— Не могла же я просто бросить его посреди зимы? — театрально округлила глаза Афродита.
— Он должен был провести эти четыре месяца один. Таков был уговор.
Она наклонила голову вбок и фальшиво улыбнулась.
— Разве? А мне помнится, папуля сказал, что Адонис может провести эту треть года по своему желанию. И голодной смерти он предпочёл остаться со мной.
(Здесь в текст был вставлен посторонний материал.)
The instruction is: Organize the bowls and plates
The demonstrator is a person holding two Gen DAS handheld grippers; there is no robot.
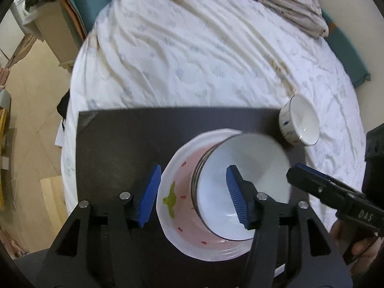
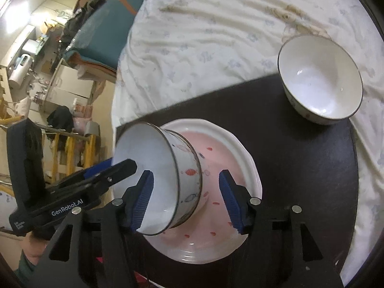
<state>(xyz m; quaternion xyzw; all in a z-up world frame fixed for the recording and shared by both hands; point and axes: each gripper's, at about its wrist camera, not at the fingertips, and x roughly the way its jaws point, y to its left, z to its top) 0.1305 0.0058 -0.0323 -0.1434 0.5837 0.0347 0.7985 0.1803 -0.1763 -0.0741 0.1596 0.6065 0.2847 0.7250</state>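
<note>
Nearest to us, our left gripper (image 1: 193, 193) stands with its jaws parted and nothing pressed between the pads: the left pad (image 1: 150, 196) hangs outside the plate's edge and the other pad sits over the mouth of the stacked bowls (image 1: 242, 187) without touching them, as far as we can tell. Our right gripper (image 2: 184, 200) is likewise released, its jaws straddling the wall of the same stack with a gap on each side; one pad (image 2: 141, 201) lies in front of the bowl's white inside, the other over the plate.

Just past the fingers, the pink strawberry plate (image 1: 177, 216) rests on the dark board (image 1: 115, 144), and the nested bowls stand in it, apparently two or more, judging by the stacked rims. Whether the stack really leans or the lens bends it, we cannot say.

Further out, the single bowl (image 2: 321, 79) sits upright at the board's far right corner, half over the white bedsheet (image 1: 192, 48). It lies ahead and to the right of both jaws, well apart from the plate, and clearly nearer our right hand. We judge that this bowl is what remains to join the stack, so the right gripper is the better placed to reach forward and take its near rim.
</note>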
Хитрая стерва. Я подняла руку, чтобы ударить её, но какая разница, если она всё равно не почувствует боли?
— Так вот почему ты так легко уступила мне первые четыре месяца… Чтобы потом обманом провести с ним остаток года.
Она рассмеялась.
— Естественно. Слушай, он же всё равно не может пойти к тебе, так почему бы ему не провести время со мной? Он любит меня.
— Не так, как меня, — огрызнулась я.
— Да неужели? Адонис, расскажи Персефоне, как сильно ты меня любишь.
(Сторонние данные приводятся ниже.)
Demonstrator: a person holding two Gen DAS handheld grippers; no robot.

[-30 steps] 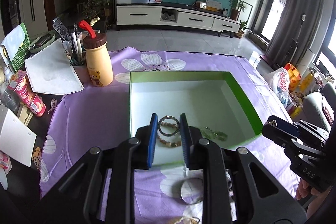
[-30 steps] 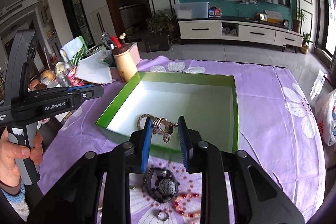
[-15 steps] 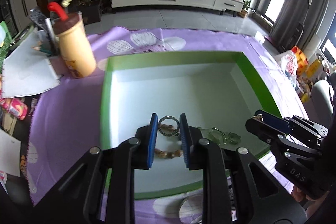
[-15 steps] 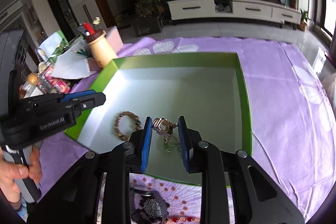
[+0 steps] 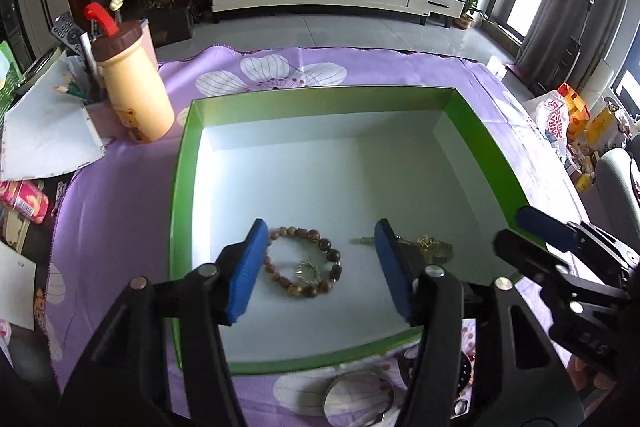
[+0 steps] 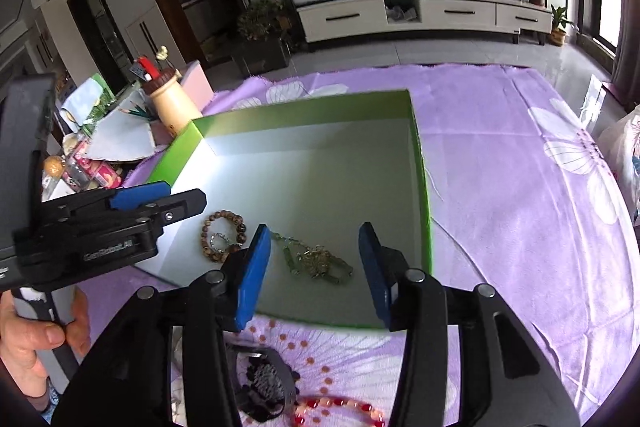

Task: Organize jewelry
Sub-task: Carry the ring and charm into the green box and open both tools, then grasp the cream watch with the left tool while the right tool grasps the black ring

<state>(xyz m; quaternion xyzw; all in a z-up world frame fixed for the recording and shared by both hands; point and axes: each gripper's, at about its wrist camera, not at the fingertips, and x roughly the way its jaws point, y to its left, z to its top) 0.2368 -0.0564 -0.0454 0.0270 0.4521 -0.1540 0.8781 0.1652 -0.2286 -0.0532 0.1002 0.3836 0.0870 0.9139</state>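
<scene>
A green box (image 5: 182,187) (image 6: 422,187) with a white floor lies on the purple flowered cloth. Inside it lie a brown bead bracelet (image 5: 308,235) (image 6: 222,217) with a small silver ring (image 5: 306,270) inside its loop, and a gold chain piece (image 5: 434,247) (image 6: 318,261). My left gripper (image 5: 320,267) is open and empty above the bracelet. My right gripper (image 6: 314,267) is open and empty above the gold chain.
On the cloth before the box lie a silver bangle (image 5: 358,399), a black hair clip (image 6: 266,383) and a red bead string (image 6: 340,409). A yellow bottle (image 5: 132,91), a pen holder and papers stand at the left.
Both grippers have opened. The silver ring dropped from the left one into the bracelet's loop. The gold chain dropped from the right one onto the box floor.
</scene>
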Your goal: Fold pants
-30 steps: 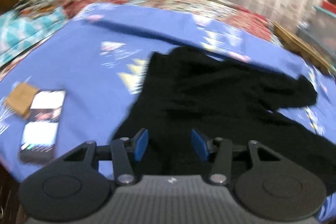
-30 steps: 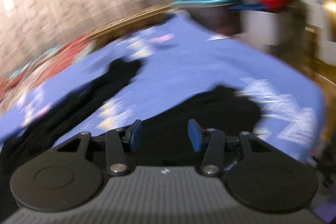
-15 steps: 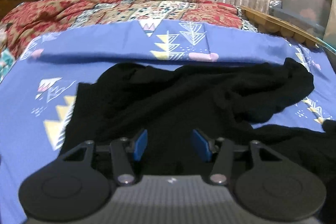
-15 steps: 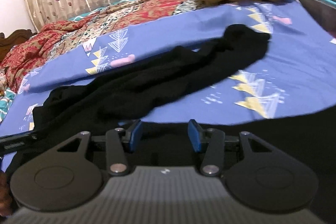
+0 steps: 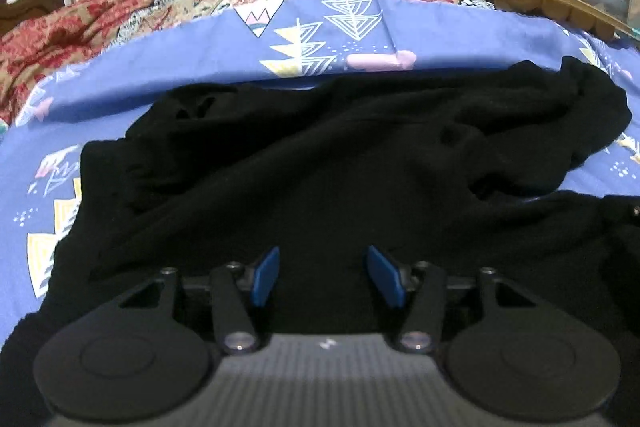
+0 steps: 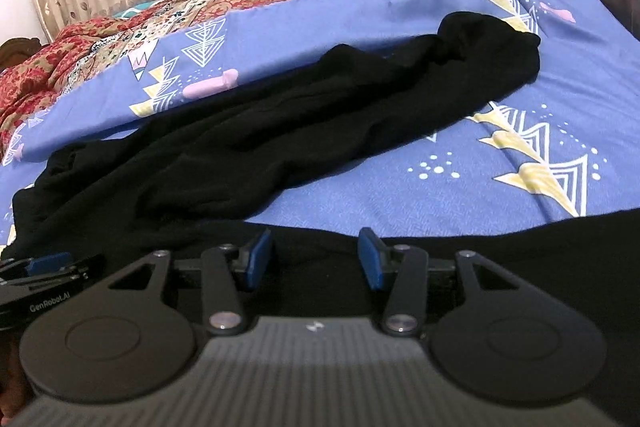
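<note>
Both my left fingers (image 5: 272, 275) and right fingers (image 6: 256, 259), spread wide and empty, have dropped low over the crumpled black fabric pants (image 6: 280, 131), ready to grasp.

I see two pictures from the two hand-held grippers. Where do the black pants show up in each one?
Left wrist view: the black pants fill the middle and lower picture, bunched, right in front of the open left gripper.
Right wrist view: one leg runs diagonally from lower left to upper right; more black cloth lies under the open right gripper.
Shared landmark: the pink shape printed on the blue bedsheet.
</note>
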Motion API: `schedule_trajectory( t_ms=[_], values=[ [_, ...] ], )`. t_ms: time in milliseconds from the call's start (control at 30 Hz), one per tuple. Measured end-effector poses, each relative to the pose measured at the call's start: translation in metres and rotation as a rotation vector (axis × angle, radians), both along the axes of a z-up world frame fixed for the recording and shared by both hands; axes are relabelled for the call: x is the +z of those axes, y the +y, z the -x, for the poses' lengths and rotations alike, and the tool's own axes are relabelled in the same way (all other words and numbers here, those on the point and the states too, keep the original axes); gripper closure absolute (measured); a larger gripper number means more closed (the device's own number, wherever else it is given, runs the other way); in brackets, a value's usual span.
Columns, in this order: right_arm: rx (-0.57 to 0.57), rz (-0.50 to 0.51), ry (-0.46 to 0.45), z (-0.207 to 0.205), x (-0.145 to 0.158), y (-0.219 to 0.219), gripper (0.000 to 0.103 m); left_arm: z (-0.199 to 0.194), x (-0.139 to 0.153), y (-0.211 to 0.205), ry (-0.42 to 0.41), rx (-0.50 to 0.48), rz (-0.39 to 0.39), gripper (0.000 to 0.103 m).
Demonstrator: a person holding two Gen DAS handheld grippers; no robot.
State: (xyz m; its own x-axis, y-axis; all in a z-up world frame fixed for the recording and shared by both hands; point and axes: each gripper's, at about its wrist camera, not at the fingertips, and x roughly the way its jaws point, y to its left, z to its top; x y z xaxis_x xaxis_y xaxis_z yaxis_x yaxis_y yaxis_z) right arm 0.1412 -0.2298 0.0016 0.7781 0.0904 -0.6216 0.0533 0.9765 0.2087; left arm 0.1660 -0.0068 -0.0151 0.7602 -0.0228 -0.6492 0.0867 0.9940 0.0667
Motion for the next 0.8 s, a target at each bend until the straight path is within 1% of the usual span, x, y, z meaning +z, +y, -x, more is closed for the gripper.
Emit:
schedule_trajectory(
  t_ms=[67, 167, 367, 567, 700, 767, 800],
  values=[
    [-0.001, 0.010, 0.001, 0.002, -0.002, 0.002, 0.052, 0.002, -0.001, -0.002, -0.005, -0.003, -0.013, 0.051],
    [-0.003, 0.020, -0.003, 0.007, -0.001, 0.001, 0.052, 0.001, 0.000, 0.001, -0.001, 0.000, -0.004, 0.050],
    [0.009, 0.024, -0.040, 0.020, 0.015, 0.008, 0.052, 0.003, 0.005, 0.001, 0.003, 0.005, 0.004, 0.050],
    [0.024, 0.000, -0.039, 0.033, 0.026, 0.016, 0.052, 0.016, 0.019, 0.007, 0.046, 0.028, 0.050, 0.050],
    [0.031, 0.017, -0.038, 0.042, 0.030, 0.025, 0.052, 0.028, 0.028, 0.015, 0.086, 0.047, 0.100, 0.050],
    [0.030, 0.017, -0.034, 0.046, 0.031, 0.030, 0.052, 0.037, 0.032, 0.021, 0.083, 0.050, 0.129, 0.050],
    [0.029, 0.019, -0.030, 0.048, 0.032, 0.032, 0.052, 0.041, 0.034, 0.023, 0.075, 0.052, 0.126, 0.050]
  ],
)
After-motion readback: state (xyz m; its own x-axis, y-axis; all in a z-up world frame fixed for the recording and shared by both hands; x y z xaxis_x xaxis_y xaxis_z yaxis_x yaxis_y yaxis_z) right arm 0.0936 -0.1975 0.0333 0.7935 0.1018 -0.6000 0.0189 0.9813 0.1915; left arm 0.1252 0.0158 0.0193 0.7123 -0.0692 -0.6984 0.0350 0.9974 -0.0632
Он скривился, избегая встречаться глазами с нами обеими. По крайней мере, он вырвался из хватки Афродиты, и, взяв сети, молча вышел на берег.
Ладно. Если он не хочет говорить за себя, то я выступлю в его защиту.
— Вот видишь? Он даже не отвечает тебе, — я выпрямилась в полный рост. — А меня он любит без всяких уловок. Если бы я только могла остаться здесь…
— Но ты не можешь, — перебила Афродита. — Неужели не понимаешь? Гефест знает о моих интрижках. Он знает, что мне это нужно, чтобы оставаться самой собой, и принял эту часть меня задолго до нашей свадьбы. Но не Аид. Несмотря на всё, что ты ему сделала, он любит тебя. Любит так давно, что эти чувства стали такой же частью его самого, как и Подземный мир. Но даже имея его безусловную, безграничную любовь, ты просто берёшь и отворачиваешься от него, причиняя боль самым что ни на есть жестоким образом.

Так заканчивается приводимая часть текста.